Je compris que nous étions en décalage, car je fis une remarque ironique : « pourtant nous n’avons rien : ni nourriture, ni eau, ni vêtements, ni même un chemin ». Il m’offrit un sourire amusé en guise de réponse. Je me rendis compte de mon acharnement organisationnel quand je vis H3 s’endormir accroupi, les bras autour des ses jambes repliées, la tête fichée dans le creux du coude. Sans moi, ils n’auraient pas fait de feu, ils auraient eu froid, et plus faim encore. Mais leur manque d’organisation n’en était un que pour moi. Je n’avais pas résisté à la tentation de jouer moi même à l’aventure, mais avec mon propre imaginaire du jeu. L’intensité du désagrément que comportait notre situation n’était pas la même pour eux que pour moi. S’ils l’acceptaient comme elle venait, profitant de l’occasion pour regarder le monde avec imagination et poésie, je cherchais à la diminuer au moyen de la technique. La cohérence et l’abondance de l’équipement des randonneurs français me revint en tête. Si H1 avait abandonné à cause de son manque de préparation, H2 et H3 étaient satisfaits de leur expérience. Ils parlaient déjà de la prochaine marche qu’ils voulaient réaliser.
Lorsque le jour commença à poindre, ils décidèrent que nous pouvions reprendre le chemin. H3 nous regarda amusé : nous avions des allures de fêtards qui reviendraient d’une nuit de fête paulista (les Brésiliens disent balada pour désigner les sorties festives). Notre état lui rappelait les nuits de « galères où l’on rentre à point d’heure après avoir marché dans São Paulo pour trouver un bus ». J’ironisais : « saudades24 de São Paulo ? ». « J’avais jamais pensé qu’on puisse sentir de la saudade de São Paulo ! » répondit-il amusé. Pour eux, cette ville était synonyme d’agitation et d’effervescence, elle était sans histoire, hyper-urbaine, et figurait le symétrique inverse du Nordeste, qui leur apparaissait plus traditionnel, plus enraciné dans une histoire véritable.
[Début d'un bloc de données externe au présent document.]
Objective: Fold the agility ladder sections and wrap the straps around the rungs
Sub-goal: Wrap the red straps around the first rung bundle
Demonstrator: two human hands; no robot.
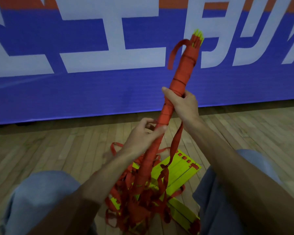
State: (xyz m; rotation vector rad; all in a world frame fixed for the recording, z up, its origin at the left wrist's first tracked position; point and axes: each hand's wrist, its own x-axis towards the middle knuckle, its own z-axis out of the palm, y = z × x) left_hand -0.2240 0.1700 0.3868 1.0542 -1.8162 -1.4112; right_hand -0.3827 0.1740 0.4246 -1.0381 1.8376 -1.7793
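The wrapped bundle (182,77) of rungs, bound in red strap with yellow tips (198,33) at its far end, slants up and right in front of a blue banner (75,92) with white lettering. The right hand (183,103) has its fingers clasped round the bundle's middle, and the left hand (143,134) curls its fingers round it just nearer and lower (one loose strap end (174,51) droops from the far tip). Below, on the wooden floor (49,146) between the denim-clad knees (41,192), flat yellow rungs (178,170) lie under a tangle of red straps (143,192) that hides the bundle's near end.
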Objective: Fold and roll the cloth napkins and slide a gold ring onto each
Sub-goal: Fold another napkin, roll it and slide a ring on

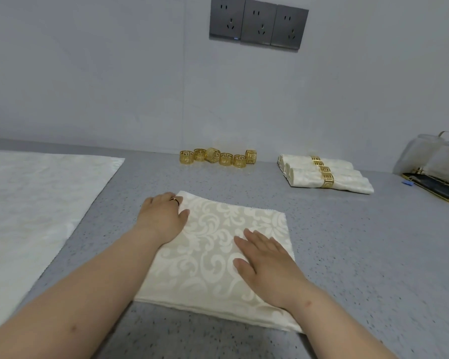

Cette végétation porte le nom de carrasco, elle correspond aux plantes qui colonisent les espaces pauvres, où le substrat rocheux a été mis à nu par le feu ou par l’extraction minière. Les plantes sont ligneuses, souvent épineuses : cactus, sorte de yucca…
Garimpo : orpaillage pour le diamant. Les garimpeiros utilisaient la force de l’eau pour évacuer la terre et le sable. Ils filtraient ensuite ce sol mêlé d’eau pour y trouver les diamants. Après cette opération, la roche présente des arrêtes aiguisées, et les trous que la terre remplissait se trouvent alors ouverts.
La saudade est un sentiment proche du blues. Saudades de São Paulo est aussi le titre d’un livre de Claude Lévi-Strauss (1995).